If the focus is on the earliest documented, structured video game tournament, then Spacewar at Stanford in 1972 is the starting point, and it has the Guinness citation to back it up.

If the focus is on the first huge, publisher-organized competition to reach ordinary consumers and attract national coverage, then the 1980 Space Invaders Championship is the landmark, anchored by Atari’s own promotion and by the sheer number of participants.

If the focus is on the moment professional esports began to resemble what we see now, with sponsors, major prizes, star players, and broadcast or streaming infrastructure, then Quake and StarCraft both have strong claims. Red Annihilation marks an early high-profile step in North America, while the StarCraft leagues in Korea demonstrate what a sustained esports ecosystem can look like.

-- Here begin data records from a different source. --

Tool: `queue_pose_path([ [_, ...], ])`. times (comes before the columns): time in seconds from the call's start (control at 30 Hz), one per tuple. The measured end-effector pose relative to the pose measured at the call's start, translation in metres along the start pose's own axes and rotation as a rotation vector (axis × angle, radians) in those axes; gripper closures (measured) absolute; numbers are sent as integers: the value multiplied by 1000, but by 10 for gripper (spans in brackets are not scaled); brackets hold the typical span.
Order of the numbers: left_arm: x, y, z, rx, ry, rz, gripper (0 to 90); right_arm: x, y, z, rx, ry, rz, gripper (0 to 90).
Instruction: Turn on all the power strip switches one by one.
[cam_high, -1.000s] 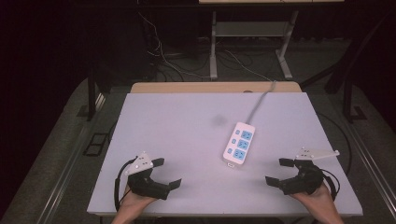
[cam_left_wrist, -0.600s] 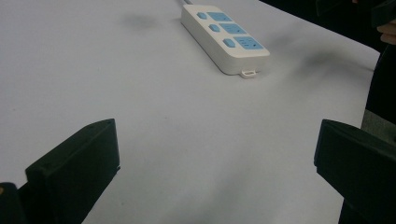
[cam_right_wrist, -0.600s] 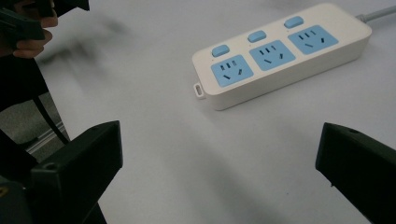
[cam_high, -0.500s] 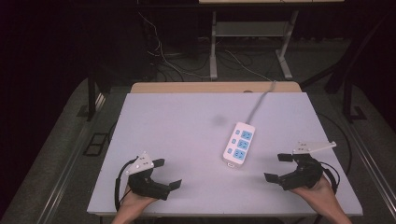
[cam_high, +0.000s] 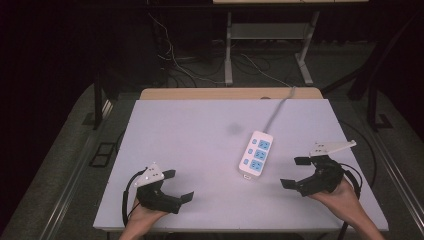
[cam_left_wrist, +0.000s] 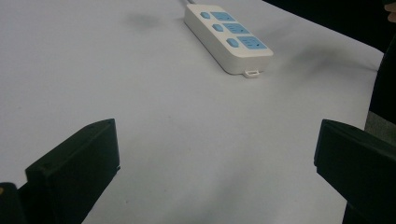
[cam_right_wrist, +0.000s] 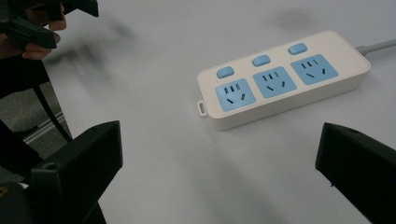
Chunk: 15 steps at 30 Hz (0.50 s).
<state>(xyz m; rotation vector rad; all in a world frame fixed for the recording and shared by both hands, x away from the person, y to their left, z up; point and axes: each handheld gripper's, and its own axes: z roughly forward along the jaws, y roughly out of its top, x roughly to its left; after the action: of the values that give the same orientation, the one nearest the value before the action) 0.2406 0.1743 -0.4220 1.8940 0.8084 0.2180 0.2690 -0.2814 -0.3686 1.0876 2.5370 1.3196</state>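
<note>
A pale counter (cam_high: 200, 140) carries a white power strip (cam_high: 256, 154) right of centre. Both grippers, left (cam_high: 172, 186) and right (cam_high: 295, 172), rest with fingers spread; approach seems pending, the right nearer.

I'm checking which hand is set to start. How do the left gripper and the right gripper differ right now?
The right gripper sits close beside the power strip; the left gripper lies farther off, at the table's near left. The right gripper's grey plate sticks out toward the table's right edge; the left gripper's plate tilts up over its body. Both are hand-held, open, and grip nothing.
</note>
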Motion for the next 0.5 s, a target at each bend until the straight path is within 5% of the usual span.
queue_pose_path([
  [0.5,1,0,0,3,1,-3,0,-2,23,11,43,3,-39,6],
])
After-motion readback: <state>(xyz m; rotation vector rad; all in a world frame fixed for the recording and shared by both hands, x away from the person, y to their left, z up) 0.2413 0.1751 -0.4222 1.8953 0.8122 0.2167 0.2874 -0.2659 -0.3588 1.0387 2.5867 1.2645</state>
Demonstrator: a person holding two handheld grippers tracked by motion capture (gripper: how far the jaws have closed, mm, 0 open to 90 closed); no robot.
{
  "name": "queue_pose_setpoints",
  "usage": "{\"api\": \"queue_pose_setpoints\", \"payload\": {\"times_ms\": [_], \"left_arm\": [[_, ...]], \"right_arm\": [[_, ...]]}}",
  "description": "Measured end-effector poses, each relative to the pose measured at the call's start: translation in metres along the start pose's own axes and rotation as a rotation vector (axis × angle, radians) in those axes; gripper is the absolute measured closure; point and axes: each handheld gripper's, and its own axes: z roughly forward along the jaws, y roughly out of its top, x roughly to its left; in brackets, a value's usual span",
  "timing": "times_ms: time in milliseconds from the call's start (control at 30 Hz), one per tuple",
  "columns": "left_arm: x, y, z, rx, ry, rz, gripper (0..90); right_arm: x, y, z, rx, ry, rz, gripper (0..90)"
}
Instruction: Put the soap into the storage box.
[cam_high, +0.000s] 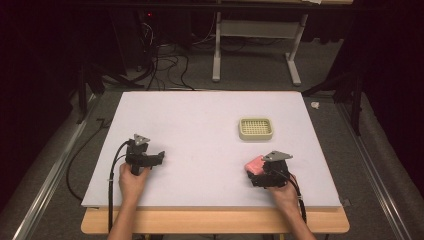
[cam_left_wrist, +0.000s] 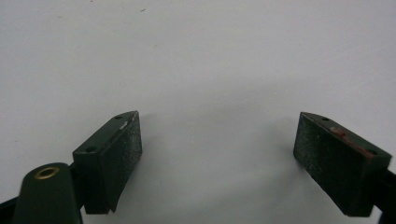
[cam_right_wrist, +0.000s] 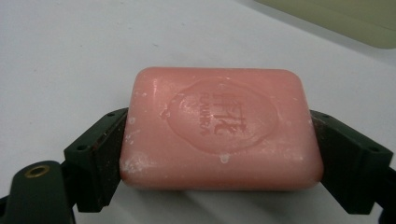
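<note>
Soap bar (cam_right_wrist: 218, 128) between right tool (cam_right_wrist: 219, 154) jaws (clamped)

White table top (cam_high: 200, 135) across the middle of the frame, on a wooden board (cam_high: 215, 221) showing along the bottom edge. Cream soap dish (cam_high: 255, 128) with a gridded inside, right of centre. Black cables (cam_high: 165, 65) on the grey floor at upper left, a pale metal stand (cam_high: 255, 45) at top centre.
</note>
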Motion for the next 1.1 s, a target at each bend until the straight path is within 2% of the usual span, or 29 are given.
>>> {"api": "queue_pose_setpoints", "payload": {"times_ms": [333, 1100], "left_arm": [[0.000, 0.000, 0.000, 0.000, 0.000, 0.000, 15.8], [0.000, 0.000, 0.000, 0.000, 0.000, 0.000, 15.8]], "right_arm": [[0.000, 0.000, -0.002, -0.011, 0.015, 0.005, 13.9], [0.001, 0.013, -0.021, -0.069, 0.044, -0.001, 13.9]]}}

It is also important to recognize what the surviving record leaves out. Competitive play around arcade high scores, local tournaments in the 1970s, and informal console competitions in homes and dorms often went undocumented, or their records were scattered in local newspapers and flyers that are hard to recover. Spacewar, Space Invaders, Quake, and StarCraft stand out partly because they left unusually clear traces in magazines, company archives, and broadcast archives.

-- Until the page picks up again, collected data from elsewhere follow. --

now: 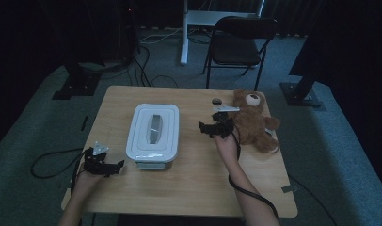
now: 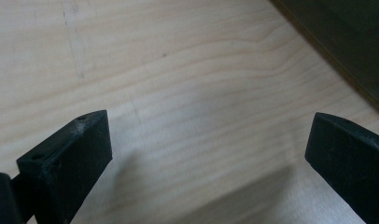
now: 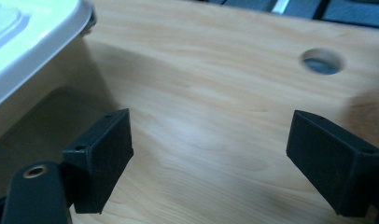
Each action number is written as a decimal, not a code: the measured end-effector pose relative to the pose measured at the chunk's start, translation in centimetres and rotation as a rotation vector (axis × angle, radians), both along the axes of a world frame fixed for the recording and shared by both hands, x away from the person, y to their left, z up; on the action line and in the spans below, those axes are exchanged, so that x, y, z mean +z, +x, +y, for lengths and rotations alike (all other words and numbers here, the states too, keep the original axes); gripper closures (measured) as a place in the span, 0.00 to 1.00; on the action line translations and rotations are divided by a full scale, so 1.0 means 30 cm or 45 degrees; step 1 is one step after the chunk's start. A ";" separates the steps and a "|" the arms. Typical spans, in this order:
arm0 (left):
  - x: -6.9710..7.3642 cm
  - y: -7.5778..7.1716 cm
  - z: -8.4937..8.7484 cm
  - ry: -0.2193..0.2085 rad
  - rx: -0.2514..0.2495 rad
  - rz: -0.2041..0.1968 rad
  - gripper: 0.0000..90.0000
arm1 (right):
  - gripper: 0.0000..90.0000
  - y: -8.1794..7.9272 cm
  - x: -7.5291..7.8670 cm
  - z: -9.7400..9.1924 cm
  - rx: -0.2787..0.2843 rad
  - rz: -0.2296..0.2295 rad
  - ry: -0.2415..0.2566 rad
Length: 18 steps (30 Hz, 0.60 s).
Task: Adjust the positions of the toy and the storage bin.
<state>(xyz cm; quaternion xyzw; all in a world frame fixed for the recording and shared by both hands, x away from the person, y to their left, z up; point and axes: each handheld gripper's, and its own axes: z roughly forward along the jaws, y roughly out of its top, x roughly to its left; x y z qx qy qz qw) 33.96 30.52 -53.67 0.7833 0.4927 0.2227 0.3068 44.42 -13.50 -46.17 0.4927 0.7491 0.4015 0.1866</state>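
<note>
I hold my right gripper (image 1: 209, 127) jaws wide apart and empty, between the white lidded box (image 1: 153, 132) mid-table and the teddy bear (image 1: 252, 120) just beside my hand. My left gripper (image 1: 115, 165), also spread and empty, rests near the table (image 1: 189, 188) edge. Turning carelessly, I could knock the bear off the right edge. One box, one bear, one round hole (image 3: 322, 61).
</note>
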 end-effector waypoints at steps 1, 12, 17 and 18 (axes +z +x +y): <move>0.002 0.008 0.000 0.001 0.000 -0.004 0.01 | 0.15 0.003 -0.013 0.017 0.004 0.005 -0.010; 0.009 0.077 -0.020 -0.045 -0.014 -0.004 0.01 | 0.15 0.041 -0.135 0.132 0.045 0.079 -0.006; 0.026 0.106 -0.053 -0.027 -0.020 -0.011 0.01 | 0.15 0.058 -0.155 0.177 0.034 0.073 0.001; 0.027 0.112 -0.054 -0.038 -0.020 -0.010 0.01 | 0.15 0.061 -0.157 0.182 0.040 0.070 0.011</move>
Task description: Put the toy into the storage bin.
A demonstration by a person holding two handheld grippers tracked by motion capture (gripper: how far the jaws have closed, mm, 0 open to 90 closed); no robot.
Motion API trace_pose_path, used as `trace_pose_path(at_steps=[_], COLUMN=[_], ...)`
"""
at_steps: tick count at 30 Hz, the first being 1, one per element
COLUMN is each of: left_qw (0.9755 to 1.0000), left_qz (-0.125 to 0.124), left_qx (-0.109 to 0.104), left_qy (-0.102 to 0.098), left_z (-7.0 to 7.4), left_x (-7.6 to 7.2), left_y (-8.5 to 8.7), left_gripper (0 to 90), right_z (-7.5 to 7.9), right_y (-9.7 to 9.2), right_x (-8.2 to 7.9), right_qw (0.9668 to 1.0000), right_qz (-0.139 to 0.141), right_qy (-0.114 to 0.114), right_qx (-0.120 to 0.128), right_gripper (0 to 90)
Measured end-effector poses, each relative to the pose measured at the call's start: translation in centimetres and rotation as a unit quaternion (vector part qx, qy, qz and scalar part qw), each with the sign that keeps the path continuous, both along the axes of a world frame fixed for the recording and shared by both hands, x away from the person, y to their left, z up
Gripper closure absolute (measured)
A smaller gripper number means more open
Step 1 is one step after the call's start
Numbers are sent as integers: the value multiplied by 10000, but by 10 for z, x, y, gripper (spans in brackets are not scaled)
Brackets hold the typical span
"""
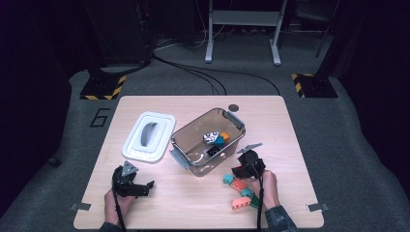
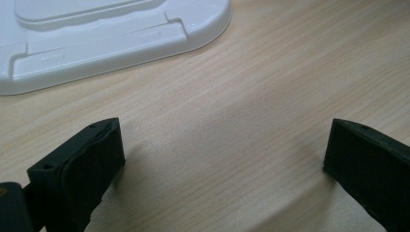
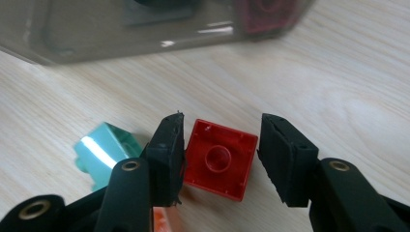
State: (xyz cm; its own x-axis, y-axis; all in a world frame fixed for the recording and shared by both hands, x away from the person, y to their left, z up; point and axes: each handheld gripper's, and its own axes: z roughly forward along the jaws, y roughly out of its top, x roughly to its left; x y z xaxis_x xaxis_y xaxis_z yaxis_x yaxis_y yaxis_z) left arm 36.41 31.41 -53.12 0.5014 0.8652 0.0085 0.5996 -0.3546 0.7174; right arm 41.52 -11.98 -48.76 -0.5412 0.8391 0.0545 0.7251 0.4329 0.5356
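Fingers point(image 3: 167, 159) of the right gripper point(image 3: 220, 159) straddle a red brick point(image 3: 220, 162): the left one touches or nearly touches the brick's side, while the other stands just off the opposite side with a sliver of wood grain showing between, so the pinch is not yet made. The brick lies flat on the table point(image 3: 338, 87), stud side up, with one round stud in the middle of a square top and small marks at its corners. It looks like hard, glossy moulded plastic, so I judge it light, stiff and somewhat slippery; the sensible hold is across two opposite flat walls, low enough that the pads bear on the full wall and not on the top edge, where it could squirt out.

Just beside it to one side lies a mint-green brick point(image 3: 101, 152), and a scrap of orange brick point(image 3: 162, 220) peeks out under the gripper. From the high view the same cluster of bricks point(image 1: 239, 191) sits at the near right of the table, just in front of a clear storage box point(image 1: 208, 140) with grey latches that already holds a few pieces. Its white lid point(image 1: 149, 136) lies to the box's left. Near the lid, the left gripper point(image 2: 222, 159) rests low over bare wood with its fingers spread wide and nothing between them.
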Motion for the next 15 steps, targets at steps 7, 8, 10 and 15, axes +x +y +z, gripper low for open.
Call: trace_pose_path(at_steps=[7, 8, 10, 15], left_qw=[10000, 10000, 10000, 10000], left_qz=[1, 1, 2, 0], left_qx=[-2, -2, -3, -1], left_qy=[1, -1, -3, 0], left_z=[0, 0, 0, 0], left_x=[0, 0, 0, 0], left_y=[0, 0, 0, 0], left_gripper=[6, 6, 6, 6], right_z=[1, 1, 0, -1], right_y=[-8, -9, -9, -9], right_x=[1, 1, 1, 1], right_qw=[9999, 9998, 9998, 9998], right_qz=[-101, -89, -78, -32], right_qy=[24, 48, 41, 20], right_qx=[-136, -163, -171, -191], right_gripper=[533, 542, 568, 582])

A historian of esports therefore tends to be cautious. Rather than naming a single game that “started” esports in every sense, it is more accurate to say that esports emerged through overlapping waves of competition, each shaped by the technology and culture of its time.

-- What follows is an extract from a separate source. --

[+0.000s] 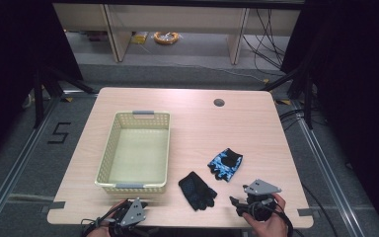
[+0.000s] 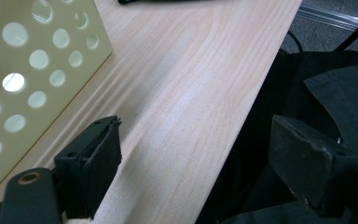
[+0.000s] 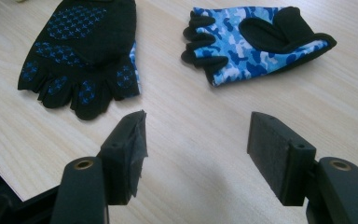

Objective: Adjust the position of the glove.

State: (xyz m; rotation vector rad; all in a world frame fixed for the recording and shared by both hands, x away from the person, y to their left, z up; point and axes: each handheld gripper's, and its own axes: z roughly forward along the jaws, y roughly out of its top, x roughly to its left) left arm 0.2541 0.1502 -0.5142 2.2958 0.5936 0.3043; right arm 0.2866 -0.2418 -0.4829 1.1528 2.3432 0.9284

From Lab Terminals to Stadiums

In one sense, the answer to “What game started esports” is simple. If you are looking for the earliest documented game at the center of what we would recognize today as a video game tournament, the trail runs back through Guinness, Rolling Stone, and Stanford’s archives to Spacewar in 1972. In that narrow historical definition, Spacewar started esports.

In another sense, the answer is necessarily plural. Space Invaders brought the idea of video game competition to tens of thousands of ordinary players in hotel ballrooms and made it a marketing spectacle. Quake turned networked PC play into a showcase for sponsors and star players. StarCraft and its Korean leagues turned sustained competition into a national pastime and a model that global esports still follows today.

Seen from that longer perspective, esports did not begin with a single big bang. It began with a lab full of graduate students huddled around a PDP-1, with Space Invaders fans lining up in 1980 for their chance at a high score, with Quake players dialing into early internet servers, and with Korean teenagers watching StarCraft matches on cable television. Each of those scenes answers the question in a different way, and together they explain how a hobby that started as a late-night hacker game could grow into the worldwide ecosystem that esportshistorian.org now chronicles.